- Given material
+ + +

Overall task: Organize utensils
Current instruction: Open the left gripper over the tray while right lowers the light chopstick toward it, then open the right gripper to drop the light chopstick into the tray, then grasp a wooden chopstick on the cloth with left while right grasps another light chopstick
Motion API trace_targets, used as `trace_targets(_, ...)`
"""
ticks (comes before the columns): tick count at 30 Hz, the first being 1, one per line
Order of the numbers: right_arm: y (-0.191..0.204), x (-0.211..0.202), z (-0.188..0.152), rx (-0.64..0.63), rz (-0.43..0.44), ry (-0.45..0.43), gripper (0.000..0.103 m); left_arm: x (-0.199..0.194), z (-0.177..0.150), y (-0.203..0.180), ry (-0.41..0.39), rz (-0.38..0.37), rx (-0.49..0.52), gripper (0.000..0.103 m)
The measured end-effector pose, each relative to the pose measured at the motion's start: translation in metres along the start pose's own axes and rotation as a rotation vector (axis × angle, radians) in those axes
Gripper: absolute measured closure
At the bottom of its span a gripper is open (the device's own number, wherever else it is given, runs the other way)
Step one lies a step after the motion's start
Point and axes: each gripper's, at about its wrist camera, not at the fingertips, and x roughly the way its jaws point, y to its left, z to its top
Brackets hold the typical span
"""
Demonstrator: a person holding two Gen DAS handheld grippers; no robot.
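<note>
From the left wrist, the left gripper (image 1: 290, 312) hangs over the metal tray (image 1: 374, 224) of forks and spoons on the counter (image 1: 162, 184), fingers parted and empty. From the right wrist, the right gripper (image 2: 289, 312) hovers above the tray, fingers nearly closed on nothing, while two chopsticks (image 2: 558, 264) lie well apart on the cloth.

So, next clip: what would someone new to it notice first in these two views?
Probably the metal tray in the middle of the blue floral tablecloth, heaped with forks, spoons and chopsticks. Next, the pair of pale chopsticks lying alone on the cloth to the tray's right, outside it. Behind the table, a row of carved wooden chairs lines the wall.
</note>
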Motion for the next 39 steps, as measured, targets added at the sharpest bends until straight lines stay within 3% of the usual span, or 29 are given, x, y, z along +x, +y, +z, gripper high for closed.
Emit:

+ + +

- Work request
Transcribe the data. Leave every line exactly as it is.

- Answer box
Overall task: Organize utensils
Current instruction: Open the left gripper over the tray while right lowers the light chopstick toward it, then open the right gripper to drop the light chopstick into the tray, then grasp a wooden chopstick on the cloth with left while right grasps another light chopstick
Motion API trace_targets, used as `trace_targets(_, ...)`
"""
ticks (comes before the columns): tick count at 30 Hz, the first being 1, one per line
Order of the numbers: right_arm: y (-0.191..0.204), x (-0.211..0.202), z (-0.188..0.152), rx (-0.64..0.63), rz (-0.43..0.44), ry (-0.45..0.43), gripper (0.000..0.103 m); left_arm: x (-0.199..0.194), z (-0.177..0.150), y (-0.203..0.180), ry (-0.41..0.39), rz (-0.38..0.37), rx (-0.49..0.52), gripper (0.000..0.103 m)
The measured end-effector pose, each relative to the pose measured at the motion's start: translation in metres along the start pose's own axes and rotation as a rotation vector (axis × angle, radians) in those axes
Gripper: absolute measured closure
At the bottom of its span a gripper is open (the device's own number, wherever else it is given, runs the other way)
Step one lies a step after the motion's start
Point and axes: each gripper's, at about its wrist camera, not at the fingertips, and x roughly the way its jaws point, y to its left, z to its top
Brackets hold the typical span
"""
Demonstrator: a person holding two Gen DAS handheld grippers; no robot.
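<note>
From the left wrist, the left gripper (image 1: 290, 312) hangs over the metal tray (image 1: 374, 224) of forks and spoons on the counter (image 1: 162, 184), fingers parted and empty. From the right wrist, the right gripper (image 2: 289, 312) hovers above the tray, fingers nearly closed on nothing, while two chopsticks (image 2: 558, 264) lie well apart on the cloth.

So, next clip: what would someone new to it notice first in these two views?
Probably the metal tray in the middle of the blue floral tablecloth, heaped with forks, spoons and chopsticks. Next, the pair of pale chopsticks lying alone on the cloth to the tray's right, outside it. Behind the table, a row of carved wooden chairs lines the wall.
</note>
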Motion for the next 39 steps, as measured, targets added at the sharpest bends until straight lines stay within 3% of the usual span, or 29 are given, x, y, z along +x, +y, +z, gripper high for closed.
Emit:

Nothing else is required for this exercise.